● Provided material
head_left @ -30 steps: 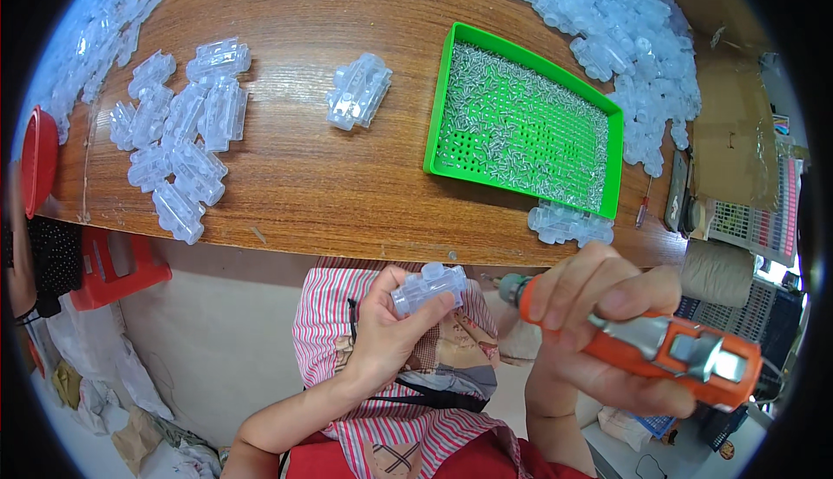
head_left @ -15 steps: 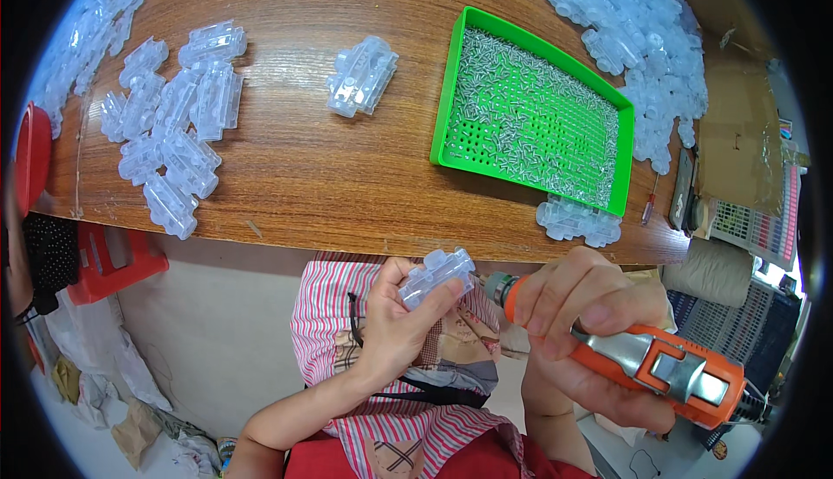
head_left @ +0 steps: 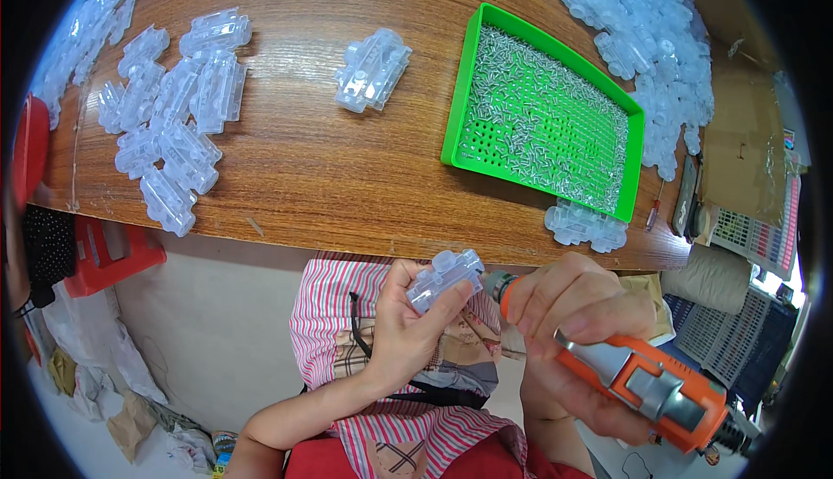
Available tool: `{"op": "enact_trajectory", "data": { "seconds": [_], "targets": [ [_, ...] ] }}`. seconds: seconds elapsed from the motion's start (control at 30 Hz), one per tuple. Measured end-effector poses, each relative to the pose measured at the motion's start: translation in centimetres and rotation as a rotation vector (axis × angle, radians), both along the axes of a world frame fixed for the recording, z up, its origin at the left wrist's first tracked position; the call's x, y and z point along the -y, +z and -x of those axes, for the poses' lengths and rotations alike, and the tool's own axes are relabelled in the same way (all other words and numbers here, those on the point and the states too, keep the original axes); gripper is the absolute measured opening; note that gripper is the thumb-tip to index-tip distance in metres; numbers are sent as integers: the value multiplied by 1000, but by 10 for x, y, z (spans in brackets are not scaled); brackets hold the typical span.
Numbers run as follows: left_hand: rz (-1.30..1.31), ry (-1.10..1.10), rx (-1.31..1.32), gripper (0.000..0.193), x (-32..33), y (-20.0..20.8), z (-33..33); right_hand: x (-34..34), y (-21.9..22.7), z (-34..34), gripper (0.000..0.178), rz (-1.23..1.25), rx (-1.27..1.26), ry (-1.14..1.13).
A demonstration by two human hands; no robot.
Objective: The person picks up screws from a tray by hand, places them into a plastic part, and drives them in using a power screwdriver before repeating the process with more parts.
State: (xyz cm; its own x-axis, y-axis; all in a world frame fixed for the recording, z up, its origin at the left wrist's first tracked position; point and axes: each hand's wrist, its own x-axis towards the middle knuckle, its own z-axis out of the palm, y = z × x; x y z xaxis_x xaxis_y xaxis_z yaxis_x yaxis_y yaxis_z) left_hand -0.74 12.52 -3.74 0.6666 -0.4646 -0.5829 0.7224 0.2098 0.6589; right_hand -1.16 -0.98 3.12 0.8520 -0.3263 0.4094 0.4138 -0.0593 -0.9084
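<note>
I have the left hand (head_left: 406,327) pinching a clear plastic housing (head_left: 444,279) between thumb and fingers, in front of the table's near edge (head_left: 347,249) and above the striped apron (head_left: 325,305). The right hand (head_left: 568,323) is wrapped around an orange power screwdriver (head_left: 642,383). What matters to me is the angle: the housing's long axis climbs from lower left to upper right, while the screwdriver slants in from lower right, its nose just beside the housing's right end. The housing lies left of the right-hand grip. I cannot tell whether the bit touches it.
</note>
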Motion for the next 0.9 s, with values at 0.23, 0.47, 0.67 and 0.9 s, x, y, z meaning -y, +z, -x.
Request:
{"op": "enact_trajectory", "data": {
  "seconds": [0.23,0.47,0.67,0.9],
  "targets": [
    [-8,21,11,23,2,1,-1,2,1,-1,76,22,-52,43],
    [-22,41,55,24,0,-3,0,1,1,-3,80,66,-27,128],
    [-74,-47,75,27,-4,0,-6,-2,7,-4,78,-115,-121,5],
    [-594,-168,1107,39,-29,39,-74,37,67,-9,69,-129,69,-163]
  ]
}}
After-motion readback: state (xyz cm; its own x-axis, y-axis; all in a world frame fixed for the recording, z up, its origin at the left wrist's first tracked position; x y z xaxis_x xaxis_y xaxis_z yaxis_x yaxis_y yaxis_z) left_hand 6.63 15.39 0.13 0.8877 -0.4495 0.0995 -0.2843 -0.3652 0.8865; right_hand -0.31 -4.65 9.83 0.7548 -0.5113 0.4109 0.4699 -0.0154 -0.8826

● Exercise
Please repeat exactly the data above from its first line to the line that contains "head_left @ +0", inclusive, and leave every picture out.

● Problem solution
head_left @ -30 steps: 
head_left @ -15 steps: 
head_left @ +0 steps: 

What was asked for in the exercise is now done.